▶ [PROBLEM DESCRIPTION]
How many lines in the data below have the string "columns"? Reply with the number alone.

[Saved entries]
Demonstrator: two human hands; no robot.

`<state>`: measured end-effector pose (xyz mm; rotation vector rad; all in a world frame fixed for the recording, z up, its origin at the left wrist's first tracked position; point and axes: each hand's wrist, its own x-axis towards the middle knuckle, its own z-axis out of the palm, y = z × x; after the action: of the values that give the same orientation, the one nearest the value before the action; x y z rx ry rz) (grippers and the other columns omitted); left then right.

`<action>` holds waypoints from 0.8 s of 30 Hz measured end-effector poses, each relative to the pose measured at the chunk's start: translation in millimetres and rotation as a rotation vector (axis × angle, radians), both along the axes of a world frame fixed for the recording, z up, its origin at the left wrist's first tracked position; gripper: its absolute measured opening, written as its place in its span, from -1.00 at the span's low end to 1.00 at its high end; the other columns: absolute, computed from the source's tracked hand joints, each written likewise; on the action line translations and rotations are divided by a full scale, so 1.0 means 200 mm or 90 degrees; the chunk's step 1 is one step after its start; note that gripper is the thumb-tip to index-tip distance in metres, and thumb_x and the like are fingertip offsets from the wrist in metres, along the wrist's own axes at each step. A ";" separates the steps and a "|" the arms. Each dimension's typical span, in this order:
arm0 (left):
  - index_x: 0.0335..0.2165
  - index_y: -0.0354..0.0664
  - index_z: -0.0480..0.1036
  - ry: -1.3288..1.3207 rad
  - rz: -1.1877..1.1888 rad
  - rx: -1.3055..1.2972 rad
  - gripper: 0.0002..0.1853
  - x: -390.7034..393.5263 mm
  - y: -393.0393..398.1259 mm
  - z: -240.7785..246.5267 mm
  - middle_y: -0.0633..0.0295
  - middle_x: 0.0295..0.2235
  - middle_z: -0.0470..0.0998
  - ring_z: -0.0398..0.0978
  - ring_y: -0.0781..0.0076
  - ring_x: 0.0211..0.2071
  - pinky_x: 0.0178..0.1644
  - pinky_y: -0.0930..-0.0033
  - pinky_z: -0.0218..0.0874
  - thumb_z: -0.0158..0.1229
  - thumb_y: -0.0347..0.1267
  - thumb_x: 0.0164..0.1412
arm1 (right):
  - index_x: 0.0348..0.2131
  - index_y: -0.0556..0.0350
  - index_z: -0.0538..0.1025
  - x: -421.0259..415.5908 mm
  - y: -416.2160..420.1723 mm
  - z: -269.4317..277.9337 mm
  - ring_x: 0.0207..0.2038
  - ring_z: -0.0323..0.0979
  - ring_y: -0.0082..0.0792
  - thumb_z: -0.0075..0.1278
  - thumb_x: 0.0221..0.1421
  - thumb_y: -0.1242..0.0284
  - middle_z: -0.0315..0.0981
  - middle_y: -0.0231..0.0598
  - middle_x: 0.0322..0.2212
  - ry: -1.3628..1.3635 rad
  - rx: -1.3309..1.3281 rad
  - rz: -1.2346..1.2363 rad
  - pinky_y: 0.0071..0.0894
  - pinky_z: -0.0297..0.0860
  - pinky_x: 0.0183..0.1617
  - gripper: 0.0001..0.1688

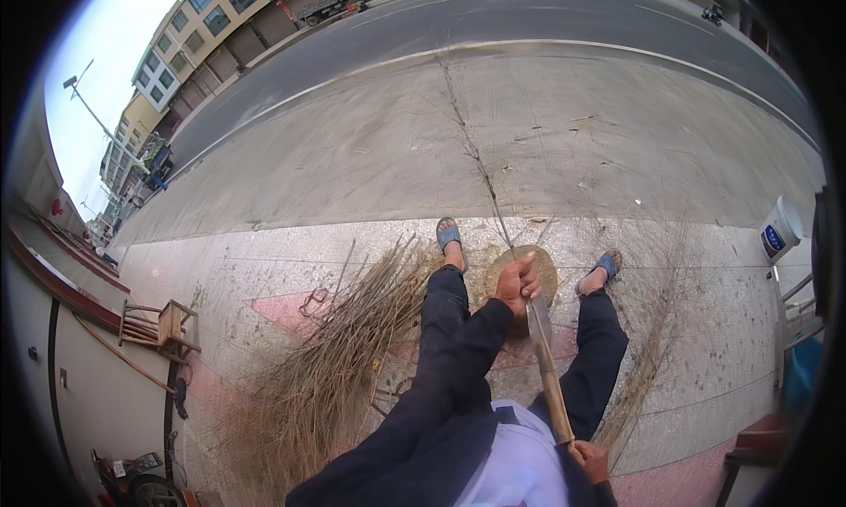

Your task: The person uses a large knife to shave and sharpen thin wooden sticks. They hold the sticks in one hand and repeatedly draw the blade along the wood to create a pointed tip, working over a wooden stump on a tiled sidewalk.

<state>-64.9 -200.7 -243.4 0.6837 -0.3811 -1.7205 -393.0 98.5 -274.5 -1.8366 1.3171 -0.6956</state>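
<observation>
My left hand is closed around a long thin dry branch, whose twiggy tip reaches away toward the road. Below that hand, a long metal blade slants back toward me, joined to a bamboo-like handle. A thin stem lies along the blade. Close to my right hip, my right hand is shut at the lower end of this handle; whether it also grips the stem is hidden. Under and beyond my left hand stands a round block, between my sandalled feet.
A large heap of dry twigs lies left of my legs. More fine brushwood spreads on the right. A wooden stool lies tipped at left, near a wheel. At right stands a white bucket. Beyond the pavement runs a road.
</observation>
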 end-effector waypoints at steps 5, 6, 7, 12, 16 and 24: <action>-0.69 0.07 0.04 0.041 -0.083 0.020 -0.48 -0.25 -0.07 -0.10 0.44 -0.80 -0.02 -0.01 0.55 -0.82 -0.64 0.37 -0.01 0.03 -0.09 0.32 | -0.38 0.24 0.59 0.11 0.08 -0.01 -0.61 0.41 -0.48 -0.02 0.15 0.45 0.45 -0.27 -0.66 -0.076 0.117 -0.196 -0.45 0.33 -0.48 -0.79; -0.68 0.07 0.04 0.051 -0.134 0.027 -0.48 -0.31 -0.06 -0.13 0.44 -0.80 -0.02 -0.01 0.55 -0.82 -0.64 0.38 -0.02 0.03 -0.09 0.32 | -0.37 0.24 0.59 0.11 0.07 -0.06 -0.61 0.40 -0.49 -0.04 0.17 0.44 0.44 -0.28 -0.67 -0.108 0.131 -0.183 -0.46 0.32 -0.48 -0.77; -0.68 0.07 0.05 0.059 -0.186 0.035 -0.48 -0.37 -0.05 -0.16 0.45 -0.80 -0.03 -0.02 0.55 -0.82 -0.64 0.38 -0.02 0.03 -0.09 0.32 | -0.36 0.24 0.59 0.13 0.08 -0.09 -0.61 0.39 -0.51 -0.05 0.19 0.43 0.44 -0.28 -0.67 -0.143 0.144 -0.171 -0.47 0.31 -0.48 -0.76; -0.41 -0.03 0.30 -0.163 -0.275 0.079 -0.72 -0.83 0.07 -0.22 0.40 -0.59 0.34 0.36 0.55 -0.61 -0.45 0.41 0.28 0.12 -0.13 0.29 | -0.36 0.28 0.56 0.11 0.09 0.00 -0.64 0.26 -0.63 -0.10 0.28 0.39 0.33 -0.40 -0.70 -0.194 0.189 -0.358 -0.57 0.20 -0.53 -0.69; -0.18 -0.21 0.35 -0.269 -0.390 -0.046 -0.74 -0.94 0.23 -0.33 0.29 -0.35 0.47 0.49 0.55 -0.41 -0.30 0.53 0.29 0.13 -0.28 0.29 | -0.30 0.21 0.54 0.04 0.15 -0.06 -0.67 0.17 -0.72 -0.08 0.32 0.36 0.21 -0.51 -0.72 -0.365 0.299 -0.519 -0.62 0.11 -0.63 -0.72; -0.19 -0.24 0.38 -0.402 -0.460 -0.033 -0.74 -0.78 0.41 -0.60 0.23 -0.44 0.49 0.49 0.52 -0.52 -0.45 0.54 0.30 0.17 -0.29 0.26 | -0.41 0.24 0.50 -0.19 0.38 -0.24 -0.64 0.36 -0.44 -0.10 0.29 0.41 0.30 -0.19 -0.70 -0.012 0.015 -0.665 -0.33 0.26 -0.54 -0.73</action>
<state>-221.0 -119.3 -362.5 1.1400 -1.2249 -2.1134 -431.6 175.4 -322.8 -1.0006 2.2433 -1.1864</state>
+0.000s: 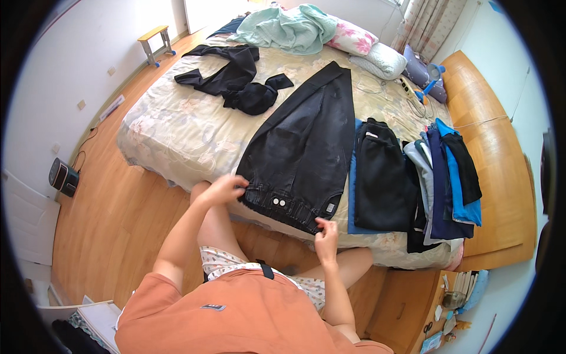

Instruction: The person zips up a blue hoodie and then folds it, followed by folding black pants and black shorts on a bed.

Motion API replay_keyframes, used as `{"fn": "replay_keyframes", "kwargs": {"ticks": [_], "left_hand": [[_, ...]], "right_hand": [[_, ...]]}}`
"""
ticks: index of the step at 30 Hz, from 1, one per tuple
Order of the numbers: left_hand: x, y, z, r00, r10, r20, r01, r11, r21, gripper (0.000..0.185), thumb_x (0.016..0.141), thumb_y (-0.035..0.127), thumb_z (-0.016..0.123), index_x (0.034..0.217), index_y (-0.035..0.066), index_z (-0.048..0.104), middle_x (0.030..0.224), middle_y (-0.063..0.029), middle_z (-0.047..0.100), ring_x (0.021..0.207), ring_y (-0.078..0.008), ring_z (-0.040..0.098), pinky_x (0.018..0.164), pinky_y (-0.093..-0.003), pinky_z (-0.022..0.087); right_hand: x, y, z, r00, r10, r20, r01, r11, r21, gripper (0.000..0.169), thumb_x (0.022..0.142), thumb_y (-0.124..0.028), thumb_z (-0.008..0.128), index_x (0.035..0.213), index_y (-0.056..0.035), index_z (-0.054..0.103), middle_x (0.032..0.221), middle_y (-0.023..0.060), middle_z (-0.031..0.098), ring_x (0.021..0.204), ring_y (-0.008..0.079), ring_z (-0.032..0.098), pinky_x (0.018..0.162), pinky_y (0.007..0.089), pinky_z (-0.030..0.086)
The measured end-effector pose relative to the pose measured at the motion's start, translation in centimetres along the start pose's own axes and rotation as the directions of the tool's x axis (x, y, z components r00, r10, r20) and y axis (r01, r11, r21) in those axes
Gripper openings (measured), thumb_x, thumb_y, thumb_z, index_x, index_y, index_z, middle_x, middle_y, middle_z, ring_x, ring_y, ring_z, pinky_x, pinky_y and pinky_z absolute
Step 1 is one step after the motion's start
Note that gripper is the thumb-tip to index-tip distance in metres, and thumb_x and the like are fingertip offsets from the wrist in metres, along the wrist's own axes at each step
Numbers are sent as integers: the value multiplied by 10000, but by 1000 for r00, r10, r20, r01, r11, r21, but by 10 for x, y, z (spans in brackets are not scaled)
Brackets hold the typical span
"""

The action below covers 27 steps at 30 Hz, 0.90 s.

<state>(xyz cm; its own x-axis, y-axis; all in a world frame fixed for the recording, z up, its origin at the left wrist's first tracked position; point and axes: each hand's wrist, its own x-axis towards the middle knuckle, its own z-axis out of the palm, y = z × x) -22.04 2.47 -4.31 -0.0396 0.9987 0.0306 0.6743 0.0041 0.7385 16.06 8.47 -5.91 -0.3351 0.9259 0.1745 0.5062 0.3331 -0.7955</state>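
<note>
Black jeans [300,146] with two white buttons lie spread on the bed [185,137], their waistband towards me and legs pointing away. My left hand [227,188] grips the left end of the waistband between thumb and fingers. At its right end, my right hand [326,228] pinches the waistband's corner. Folded black trousers [382,177] rest beside the jeans on the right, on top of something blue. Further right lies a row of folded garments, among them navy [444,190] and bright blue ones [466,212]. Crumpled black clothing [230,71] lies beyond the jeans to the left.
A mint-green blanket [287,31] and pillows [353,37] lie at the bed's far side. A power strip [409,90] and a blue clip fan or lamp [435,73] sit near the wooden headboard [486,155]. A wooden cabinet [402,305] stands at lower right, a small stool [154,42] at upper left.
</note>
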Motion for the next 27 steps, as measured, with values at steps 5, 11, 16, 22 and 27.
{"fn": "replay_keyframes", "kwargs": {"ticks": [5, 11, 16, 22, 27], "left_hand": [[114, -11, -10, 870, 294, -396, -225, 951, 211, 433, 793, 40, 632, 1225, 41, 596, 1286, -165, 568, 1154, -337, 539, 982, -408, 437], [219, -48, 11, 863, -82, -498, 305, 871, 385, 533, 792, 47, 634, 1306, 57, 492, 1385, -179, 449, 1177, -366, 508, 982, -438, 455], [270, -48, 11, 924, -196, -329, 321, 864, 387, 272, 856, 192, 601, 1076, 36, 633, 1154, -202, 622, 1013, -375, 620, 843, -478, 511], [232, -172, -21, 535, -757, -376, 347, 602, -719, 396, 942, 333, 568, 1002, -42, 678, 962, -180, 701, 894, -276, 670, 778, -387, 510], [170, -87, 17, 766, -634, -101, 141, 320, -937, 301, 937, 274, 612, 974, -15, 687, 882, -92, 697, 782, -170, 636, 714, -331, 498]], "right_hand": [[53, 33, 10, 939, 111, -325, -141, 987, -70, 300, 846, -88, 546, 1118, 34, 581, 1045, 193, 555, 1041, 356, 538, 938, 412, 428], [109, 58, 23, 878, 293, -378, -388, 899, -204, 489, 903, -415, 618, 1120, 22, 588, 1090, 222, 632, 1047, 373, 577, 935, 440, 447], [106, 93, 6, 875, 355, -329, -380, 925, -16, 409, 840, -340, 723, 1000, 21, 619, 847, 152, 703, 779, 294, 676, 756, 382, 522], [117, 94, 25, 911, 359, -203, -356, 933, 49, 343, 837, -293, 730, 926, 24, 636, 852, 149, 701, 780, 262, 670, 754, 361, 514], [99, 121, 8, 878, 382, -288, -362, 924, 121, 293, 905, -260, 658, 922, 29, 610, 834, 136, 675, 758, 237, 628, 743, 364, 497]]}}
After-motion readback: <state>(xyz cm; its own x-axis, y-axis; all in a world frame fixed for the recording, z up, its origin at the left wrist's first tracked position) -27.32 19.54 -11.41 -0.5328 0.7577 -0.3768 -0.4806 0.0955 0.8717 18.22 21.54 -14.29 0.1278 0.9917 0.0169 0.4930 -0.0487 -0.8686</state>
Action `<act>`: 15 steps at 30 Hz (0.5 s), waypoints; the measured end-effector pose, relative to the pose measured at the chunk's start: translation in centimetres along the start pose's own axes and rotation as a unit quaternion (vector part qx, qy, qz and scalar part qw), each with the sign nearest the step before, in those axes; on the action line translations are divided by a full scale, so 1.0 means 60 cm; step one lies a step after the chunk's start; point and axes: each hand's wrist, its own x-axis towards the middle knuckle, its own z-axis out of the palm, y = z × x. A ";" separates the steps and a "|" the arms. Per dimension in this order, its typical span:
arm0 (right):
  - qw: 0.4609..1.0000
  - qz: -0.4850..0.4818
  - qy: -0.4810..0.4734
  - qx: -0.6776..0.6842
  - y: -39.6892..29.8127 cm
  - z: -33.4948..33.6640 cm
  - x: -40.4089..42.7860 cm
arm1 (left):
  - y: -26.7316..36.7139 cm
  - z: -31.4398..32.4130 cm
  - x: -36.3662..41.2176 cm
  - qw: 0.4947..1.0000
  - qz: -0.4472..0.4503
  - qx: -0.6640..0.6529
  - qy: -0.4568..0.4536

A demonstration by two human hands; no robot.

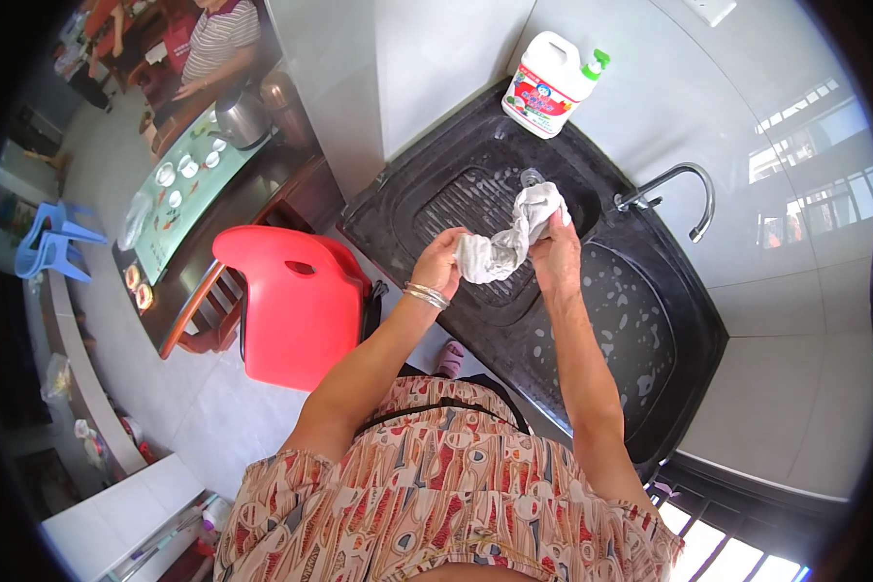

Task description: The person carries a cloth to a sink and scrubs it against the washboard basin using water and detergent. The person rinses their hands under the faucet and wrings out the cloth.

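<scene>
A bunched, twisted white cloth (505,244) is stretched between my two hands, above the ridged washboard (465,211) of a black laundry sink (400,182). My left hand (440,265), with silver bangles at the wrist, grips the cloth's lower left end. Its upper right end is in my right hand (559,251), whose fingers are partly hidden by the cloth. Below and right of the cloth, the sink's basin (611,327) holds water with patches of foam. A round metal drain (531,177) lies just behind the cloth.
A white detergent jug (545,87) with a green pump stands on the sink's back corner. The chrome faucet (669,178) arches at the right. Left of the sink are a red plastic chair (298,313) and a tea table (153,240) with cups and kettle. A person (222,44) sits beyond it.
</scene>
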 end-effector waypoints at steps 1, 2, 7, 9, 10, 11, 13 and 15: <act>1.000 -0.005 0.004 0.001 -0.010 -0.005 0.005 | 0.003 -0.002 0.004 1.000 -0.004 0.001 -0.005; 0.999 -0.035 0.004 -0.031 -0.022 -0.013 0.015 | 0.005 -0.005 0.011 1.000 0.002 -0.016 -0.004; 0.998 -0.063 -0.002 -0.001 -0.063 0.017 0.040 | 0.029 0.004 0.030 0.983 0.012 0.180 0.043; 0.998 -0.052 -0.028 0.012 -0.068 0.058 0.045 | 0.032 -0.001 0.040 0.941 0.107 0.319 -0.027; 0.997 -0.038 -0.061 0.024 -0.064 0.078 0.042 | 0.037 0.023 0.035 0.948 0.107 0.295 -0.051; 0.994 -0.022 -0.101 0.035 -0.058 0.099 0.038 | 0.042 0.059 0.023 0.953 0.116 0.271 -0.074; 0.993 0.005 -0.117 -0.003 -0.048 0.123 0.005 | 0.060 0.096 -0.008 0.942 0.012 0.320 -0.097; 0.989 -0.035 -0.137 -0.043 -0.058 0.121 -0.015 | 0.013 0.082 0.020 0.879 0.170 0.437 -0.085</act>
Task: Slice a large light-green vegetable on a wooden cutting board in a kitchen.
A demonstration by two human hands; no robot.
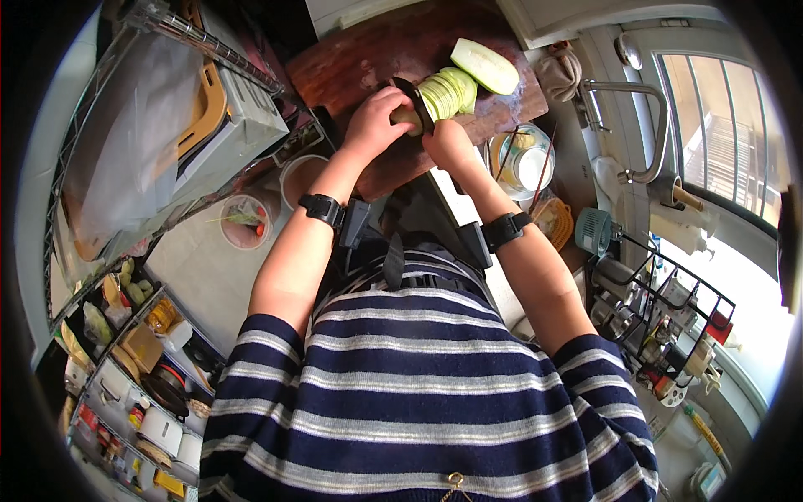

▶ [WRITTEN SOLUTION]
2